The answer must be every line from the listing that holds the string "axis".

Data section start

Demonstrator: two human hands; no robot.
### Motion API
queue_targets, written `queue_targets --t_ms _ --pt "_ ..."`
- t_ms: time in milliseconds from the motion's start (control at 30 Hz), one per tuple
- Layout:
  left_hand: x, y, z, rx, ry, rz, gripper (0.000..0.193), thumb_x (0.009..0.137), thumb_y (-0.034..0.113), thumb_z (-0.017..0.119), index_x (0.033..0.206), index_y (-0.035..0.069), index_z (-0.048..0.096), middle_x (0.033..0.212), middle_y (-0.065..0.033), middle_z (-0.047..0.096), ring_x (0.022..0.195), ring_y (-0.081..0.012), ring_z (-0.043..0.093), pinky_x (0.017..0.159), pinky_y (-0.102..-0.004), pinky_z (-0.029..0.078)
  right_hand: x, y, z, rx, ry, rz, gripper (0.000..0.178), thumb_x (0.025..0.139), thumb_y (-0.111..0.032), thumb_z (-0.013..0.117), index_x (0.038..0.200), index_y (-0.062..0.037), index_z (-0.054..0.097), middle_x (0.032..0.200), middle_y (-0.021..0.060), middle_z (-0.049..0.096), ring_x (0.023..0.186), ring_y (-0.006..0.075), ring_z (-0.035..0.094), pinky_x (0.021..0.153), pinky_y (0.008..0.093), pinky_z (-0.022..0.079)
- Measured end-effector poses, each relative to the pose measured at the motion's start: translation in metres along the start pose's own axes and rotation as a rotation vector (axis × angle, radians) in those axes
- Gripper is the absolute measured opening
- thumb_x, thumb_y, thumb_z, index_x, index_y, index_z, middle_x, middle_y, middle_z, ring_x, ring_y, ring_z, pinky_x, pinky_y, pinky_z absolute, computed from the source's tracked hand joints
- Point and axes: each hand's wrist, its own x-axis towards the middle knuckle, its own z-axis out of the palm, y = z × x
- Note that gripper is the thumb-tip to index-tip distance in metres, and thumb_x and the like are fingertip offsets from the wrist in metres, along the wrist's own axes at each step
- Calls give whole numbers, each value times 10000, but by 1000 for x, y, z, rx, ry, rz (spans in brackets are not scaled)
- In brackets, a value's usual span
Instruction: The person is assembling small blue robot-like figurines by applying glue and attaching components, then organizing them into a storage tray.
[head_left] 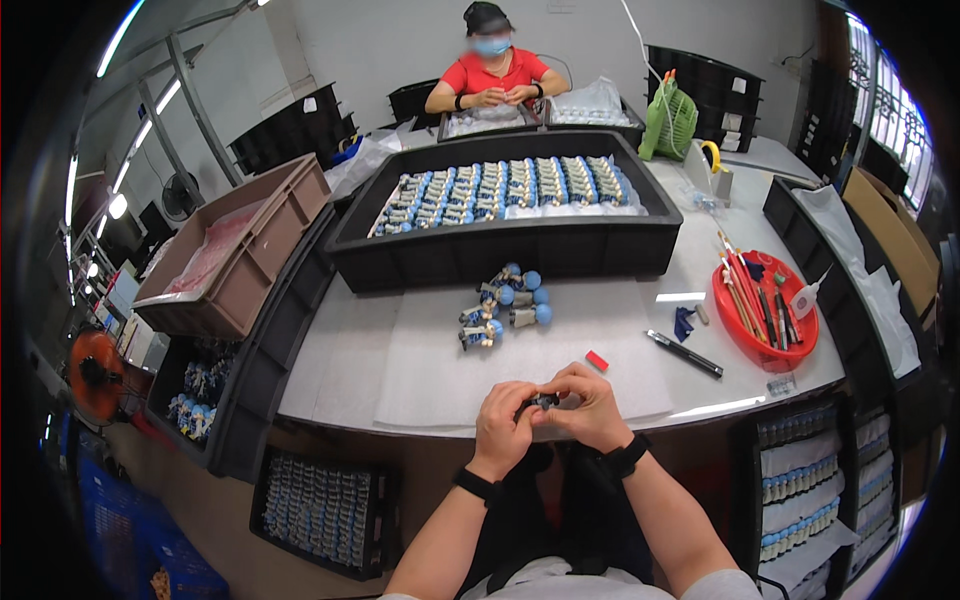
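The left hand [503,425] and the right hand [592,408] meet at the middle of the near edge of the pale grey tabletop [325,375]. The fingers of both hands are close together, pinching a small dark thing [543,401]. The fingers hide much of it, so I can't tell its full shape. Each wrist has a black band [478,487] on it.

Under the small thing, a thin white sheet [430,365] lies flat and reaches the near edge. A little red block [597,361] is on the sheet, just past the right hand. Farther in, toward the middle of the tabletop, a bunch of little toy figures with round blue heads [507,307] lie close together.

A black pen-shaped tool [684,354] lies slanted, right of the sheet. Near the right edge sits a round red plastic bowl [728,325], with thin sticks and a small white bottle [806,300] in it.

Toward the far edge is a big black plastic tray [500,252], with rows of blue and grey toy figures [500,188] inside. Past it, a person in a red shirt [497,75] has both hands over another black tray [490,128].
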Motion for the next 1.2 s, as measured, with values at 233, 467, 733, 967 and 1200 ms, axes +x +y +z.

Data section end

## Your solution:
- Measured end-effector poses, each relative to the pose measured at the motion's start: translation in metres along the start pose's own axes and rotation as a rotation vector (axis × angle, radians) in those axes
- Point and axes: each hand's wrist, its own x-axis towards the middle knuckle, its own z-axis out of the palm, y = z × x

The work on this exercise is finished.